Starting at the first line of the entries below, restate each line exactly until you reach the line with "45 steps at", and print that one too. Leave the pictures out and stop there.

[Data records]
------------------------------------------------------------
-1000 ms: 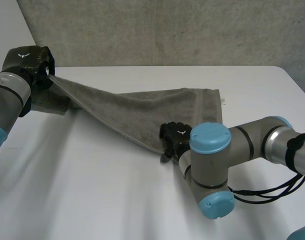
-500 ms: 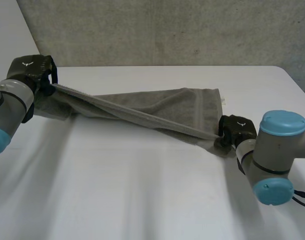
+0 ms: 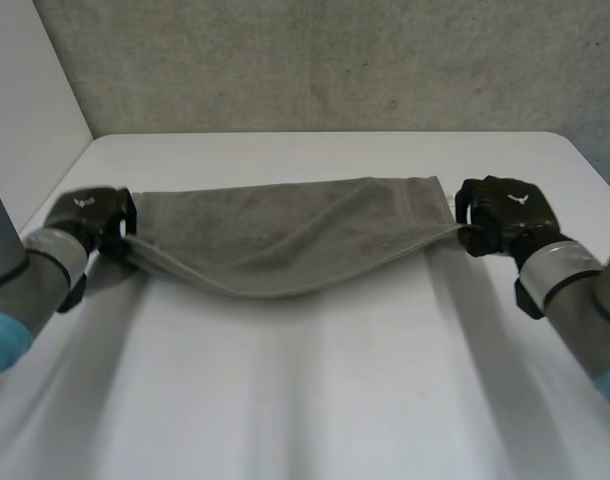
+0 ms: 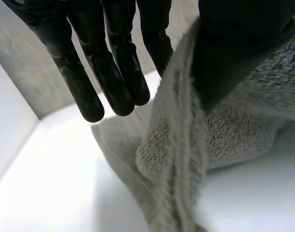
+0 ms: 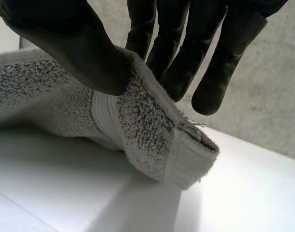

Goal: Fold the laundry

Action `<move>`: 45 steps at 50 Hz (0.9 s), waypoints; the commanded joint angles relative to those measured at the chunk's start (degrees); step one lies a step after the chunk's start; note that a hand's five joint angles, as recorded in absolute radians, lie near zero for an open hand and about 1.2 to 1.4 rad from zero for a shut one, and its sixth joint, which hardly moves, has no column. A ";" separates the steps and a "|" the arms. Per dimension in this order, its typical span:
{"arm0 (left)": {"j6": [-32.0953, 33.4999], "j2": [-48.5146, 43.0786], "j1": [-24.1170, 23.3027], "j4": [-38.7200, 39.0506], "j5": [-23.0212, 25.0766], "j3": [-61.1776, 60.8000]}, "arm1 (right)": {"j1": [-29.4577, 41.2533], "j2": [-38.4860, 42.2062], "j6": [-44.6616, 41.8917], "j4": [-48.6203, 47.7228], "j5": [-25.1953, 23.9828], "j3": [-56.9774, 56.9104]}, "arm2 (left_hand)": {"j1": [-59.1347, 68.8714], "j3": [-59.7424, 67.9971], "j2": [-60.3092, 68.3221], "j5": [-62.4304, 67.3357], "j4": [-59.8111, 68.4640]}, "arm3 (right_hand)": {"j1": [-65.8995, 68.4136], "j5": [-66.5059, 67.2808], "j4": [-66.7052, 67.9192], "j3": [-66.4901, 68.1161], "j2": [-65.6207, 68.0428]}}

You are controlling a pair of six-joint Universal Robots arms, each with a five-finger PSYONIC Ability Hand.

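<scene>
Black fingers, left: the left hand [image 3: 90, 215] pinches the towel [image 3: 285, 235] at its left end; in the left wrist view the thumb [image 4: 234, 53] presses on the pile while the fingers [image 4: 113, 72] hang straight and close together on the other side of the hem.
Black fingers, right: the right hand [image 3: 505, 210] pinches the right end the same way, thumb [image 5: 65, 43] on top of the corner, fingers [image 5: 210, 72] straight behind it, the hemmed corner sticking out past them.
Towel: grey terry, strung between the two hands, its near long edge raised and sagging in the middle, its far part lying on the counter [image 3: 305, 390].
Long axis: across the counter from hand to hand, so the cloth runs inward from each set of fingers toward the other.
Nearer hand: neither, since each has its own end.
Likely next move: carrying the held edge over to meet the far one, both hands travelling together, judging by the hold.
Open room: bare counter lies toward the robot; the wall [image 3: 335, 60] stands well behind the far edge.
Edges: the counter's left edge lies near the left hand; more room lies beyond the right hand.
</scene>
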 commanded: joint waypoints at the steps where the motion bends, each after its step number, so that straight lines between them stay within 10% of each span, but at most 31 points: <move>1: 0.18 -0.52 0.05 4.09 3.11 -6.41 | -5.90 -3.22 -4.52 0.05 -5.95 4.98 | -10.01 -10.16 -10.10 -10.05 -10.09 | 3.35 3.24 3.26 3.44 3.08; 11: 0.18 -0.70 0.13 9.02 3.46 -10.29 | -9.60 -3.31 -4.52 -0.39 -6.05 5.08 | -29.39 -29.55 -29.49 -29.43 -29.48 | 3.35 3.24 3.26 3.44 3.08; 35: 2.98 -1.14 0.31 10.17 3.03 -11.96 | -13.47 -6.12 -4.26 -0.56 -5.96 6.75 | -26.72 -26.87 -26.81 -26.76 -26.80 | 3.35 3.24 3.26 3.44 3.08; 45: 7.30 -0.17 0.40 7.80 3.38 -12.23 | -13.03 -6.12 -4.69 0.05 -6.22 6.22 | 21.71 21.56 21.62 21.67 21.63 | 3.35 3.24 3.26 3.44 3.08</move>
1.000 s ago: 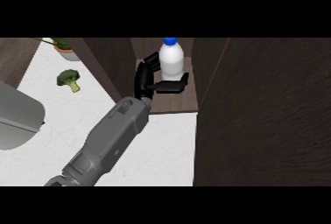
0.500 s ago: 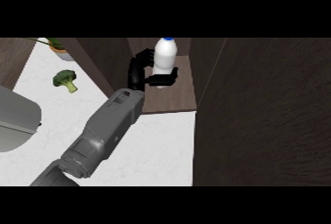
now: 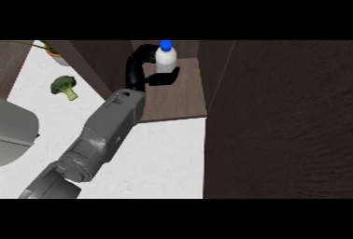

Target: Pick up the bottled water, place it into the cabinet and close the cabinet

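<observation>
**Desk:** Head view: what is shown of the bottled water (image 3: pixel 165 59)?

**Caption:** It is seen upright inside the cabinet (image 3: pixel 96 65), toward the back of the brown shelf (image 3: pixel 176 100), blue cap (image 3: pixel 165 45) uppermost. It is clasped by the left hand (image 3: pixel 137 67): the black fingers (image 3: pixel 141 50) are curled round the far side and the thumb (image 3: pixel 167 78) is laid against the near side. Whether the bottle's base is set down on the shelf cannot be told, as that part is hidden by the thumb.

**Desk:** And the right hand?

**Caption:** It is shown nowhere in the view. Only one grey forearm (image 3: pixel 103 135) is seen, brought in from the lower left above the white table (image 3: pixel 162 161).

**Desk:** How much of the task is judged done?

**Caption:** The pick-up is taken as finished and the placing as nearly so, since the bottle is held within the cabinet's opening. The release is not yet made. The tall dark panel (image 3: pixel 276 130) at the right is read as the cabinet's door, stood open, so the closing is left entirely to be done.

**Desk:** Is anything else noted?

**Caption:** A broccoli (image 3: pixel 64 87) is seen lying on the table, well to the left of the cabinet. A potted plant (image 3: pixel 53 52) is partly shown beyond it, and a grey rounded object (image 3: pixel 14 133) is cut off by the left edge. None of them is touched.
</observation>
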Robot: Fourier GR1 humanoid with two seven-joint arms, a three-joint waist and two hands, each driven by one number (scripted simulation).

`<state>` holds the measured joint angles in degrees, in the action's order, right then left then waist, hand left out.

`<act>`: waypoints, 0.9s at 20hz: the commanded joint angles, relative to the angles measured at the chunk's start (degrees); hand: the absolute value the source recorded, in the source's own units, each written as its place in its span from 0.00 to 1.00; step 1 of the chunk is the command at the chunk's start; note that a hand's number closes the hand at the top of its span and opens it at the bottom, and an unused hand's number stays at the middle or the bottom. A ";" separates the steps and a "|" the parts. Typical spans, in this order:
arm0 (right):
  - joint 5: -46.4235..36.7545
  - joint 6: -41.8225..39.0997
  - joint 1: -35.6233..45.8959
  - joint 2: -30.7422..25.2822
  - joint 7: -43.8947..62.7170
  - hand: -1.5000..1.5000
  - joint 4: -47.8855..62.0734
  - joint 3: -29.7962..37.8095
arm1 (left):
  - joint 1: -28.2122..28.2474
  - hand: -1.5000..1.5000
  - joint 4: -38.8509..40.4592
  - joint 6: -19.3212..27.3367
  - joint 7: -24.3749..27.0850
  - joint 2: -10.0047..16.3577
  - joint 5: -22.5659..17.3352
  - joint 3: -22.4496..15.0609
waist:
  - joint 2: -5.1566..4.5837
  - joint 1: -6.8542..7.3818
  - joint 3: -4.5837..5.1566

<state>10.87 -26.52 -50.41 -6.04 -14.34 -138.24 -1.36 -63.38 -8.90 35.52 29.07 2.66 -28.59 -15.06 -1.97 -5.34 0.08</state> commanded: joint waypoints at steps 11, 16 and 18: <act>3.58 -1.92 -1.01 -0.03 0.43 0.00 -1.39 -1.29 | -5.78 0.00 4.45 -3.38 1.01 3.19 2.42 -0.17 | -0.24 -0.75 0.03; 4.97 -2.16 -1.49 -0.96 1.39 0.00 -1.36 0.40 | -5.82 0.00 -0.13 -6.75 7.43 -0.35 -0.59 3.38 | 0.00 -0.02 0.06; 4.58 -2.85 -1.23 -0.45 -0.27 0.00 -0.70 -0.02 | -4.00 0.00 -1.22 -11.68 10.24 1.08 -1.67 4.70 | 0.28 0.49 0.04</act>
<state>12.08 -28.77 -50.72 -6.43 -14.76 -137.42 -1.78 -68.64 -8.12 29.60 35.46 3.23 -28.74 -12.27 -2.01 -5.43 0.13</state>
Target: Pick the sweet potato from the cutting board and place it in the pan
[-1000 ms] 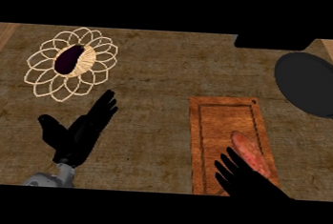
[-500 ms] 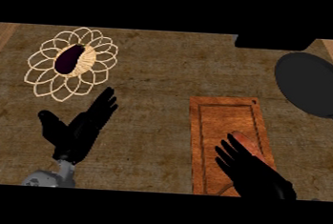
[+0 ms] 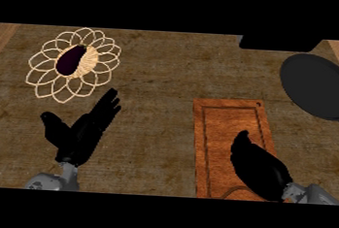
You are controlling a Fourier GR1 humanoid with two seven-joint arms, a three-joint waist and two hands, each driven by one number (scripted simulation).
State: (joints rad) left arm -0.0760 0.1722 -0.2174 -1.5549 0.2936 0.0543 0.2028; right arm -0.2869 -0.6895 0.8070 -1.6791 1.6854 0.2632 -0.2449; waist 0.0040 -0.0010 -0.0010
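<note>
Grasp stage, I judge: my right hand (image 3: 259,164) sits over the near end of the cutting board (image 3: 229,119), fingers curled down around something they hide. That is most likely the sweet potato, which shows nowhere else on the board. My left hand (image 3: 82,131) rests left of the board, fingers straight. Next comes a lift and a carry to the pan (image 3: 317,87), beyond the board's far right corner.
</note>
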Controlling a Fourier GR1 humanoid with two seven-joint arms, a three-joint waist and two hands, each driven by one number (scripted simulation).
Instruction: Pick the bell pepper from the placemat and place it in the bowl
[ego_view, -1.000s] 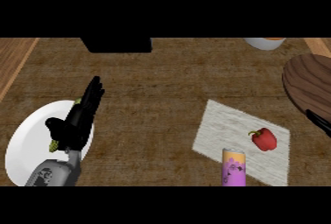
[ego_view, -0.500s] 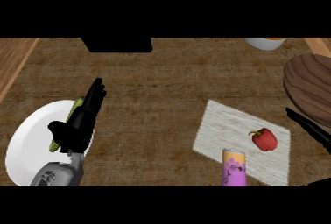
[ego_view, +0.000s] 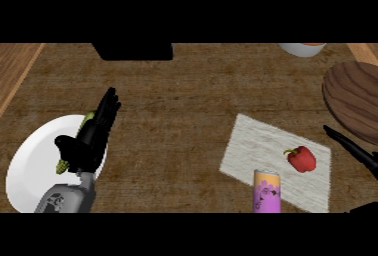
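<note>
A red bell pepper (ego_view: 301, 158) with a green stem lies on the pale grey placemat (ego_view: 255, 145) at the right of the counter. My right hand (ego_view: 355, 152) comes in from the right edge with straight fingers, a short way right of the pepper and not touching it. The wooden bowl (ego_view: 353, 100) sits at the right edge, partly cut off. My left hand (ego_view: 92, 137) rests open, fingers up, over a white plate (ego_view: 33, 160) at the left.
A pink and yellow can (ego_view: 266, 191) stands on the placemat's near edge, just left of and below the pepper. A greenish item on the plate is mostly hidden by my left hand. A black object (ego_view: 133, 51) and a white cup (ego_view: 303, 48) sit at the far edge.
My right hand has moved in from the right edge toward the pepper. The left hand and the objects have stayed still.
</note>
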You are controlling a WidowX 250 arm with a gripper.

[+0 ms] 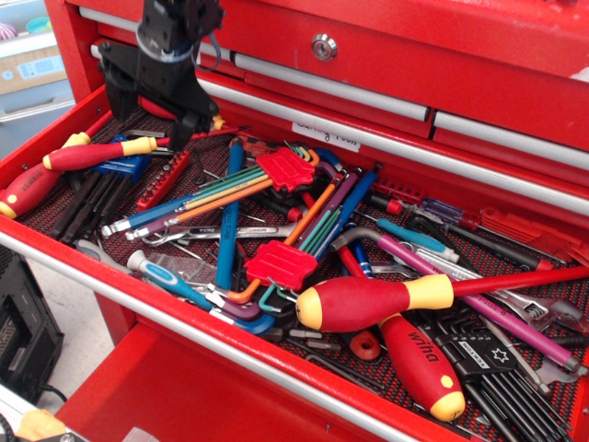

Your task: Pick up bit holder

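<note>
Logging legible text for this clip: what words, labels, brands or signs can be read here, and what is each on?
"wiha": on the handle of the red-and-yellow screwdriver at lower right.
White label on a drawer front: handwritten, too blurred; perhaps "Cutting Tools".
Star sign: on the black key holder at lower right; the small print beside it is too small to read.
No text shows on the bit holder, nor on the gripper above it.
</note>
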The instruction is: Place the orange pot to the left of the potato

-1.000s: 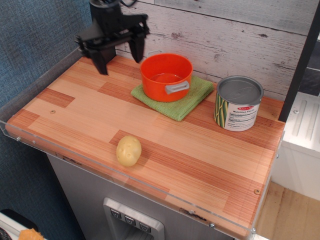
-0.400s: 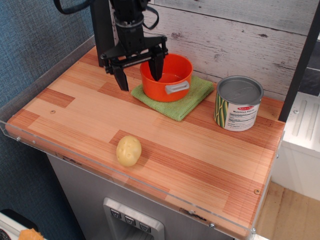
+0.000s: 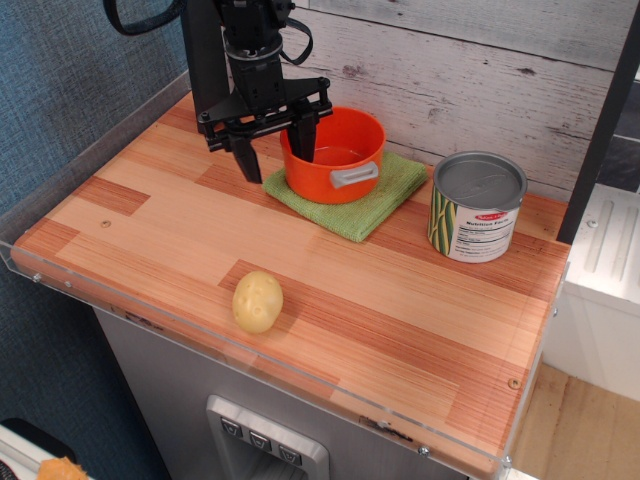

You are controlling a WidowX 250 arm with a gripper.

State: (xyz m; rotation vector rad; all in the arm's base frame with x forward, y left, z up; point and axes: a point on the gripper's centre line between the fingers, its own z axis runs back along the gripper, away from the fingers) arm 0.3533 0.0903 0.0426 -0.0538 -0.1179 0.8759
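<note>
The orange pot (image 3: 336, 160) with a grey side handle stands on a green cloth (image 3: 350, 195) at the back of the wooden board. The pale-yellow potato (image 3: 258, 301) lies near the board's front edge, well apart from the pot. My black gripper (image 3: 276, 155) is open and straddles the pot's left rim: one finger (image 3: 247, 160) is outside on the left, the other (image 3: 304, 142) reaches inside the pot. The pot's left handle is hidden behind the gripper.
A silver-topped tin can (image 3: 478, 206) stands right of the cloth. The wooden board (image 3: 160, 230) has a clear acrylic rim along the left and front edges. A planked wall (image 3: 470, 70) rises behind.
The gripper has moved right and down from the board's back left corner to the pot's left rim, and has lowered a little further since the last frame. The pot and potato have not moved.
</note>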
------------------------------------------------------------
Written answer ::
-1000 ms: 
-500 ms: 
+0 ms: 
+0 ms: 
+0 ms: 

Goal: Fold the laundry

Action `<move>`: 45 steps at 50 Hz (0.9 s), waypoints; the commanded joint angles relative to those measured at the chunk's start (degrees); step one lies a step after the chunk's start; note that a hand's five joint angles, as recorded in absolute radians, lie near zero for an open hand and about 1.2 to 1.4 rad from zero for a shut one, and its sixth joint, which hardly moves, has no column. A ";" separates the steps and a "|" the arms. Per dimension in this order, its typical span:

The answer given is complete as it stands.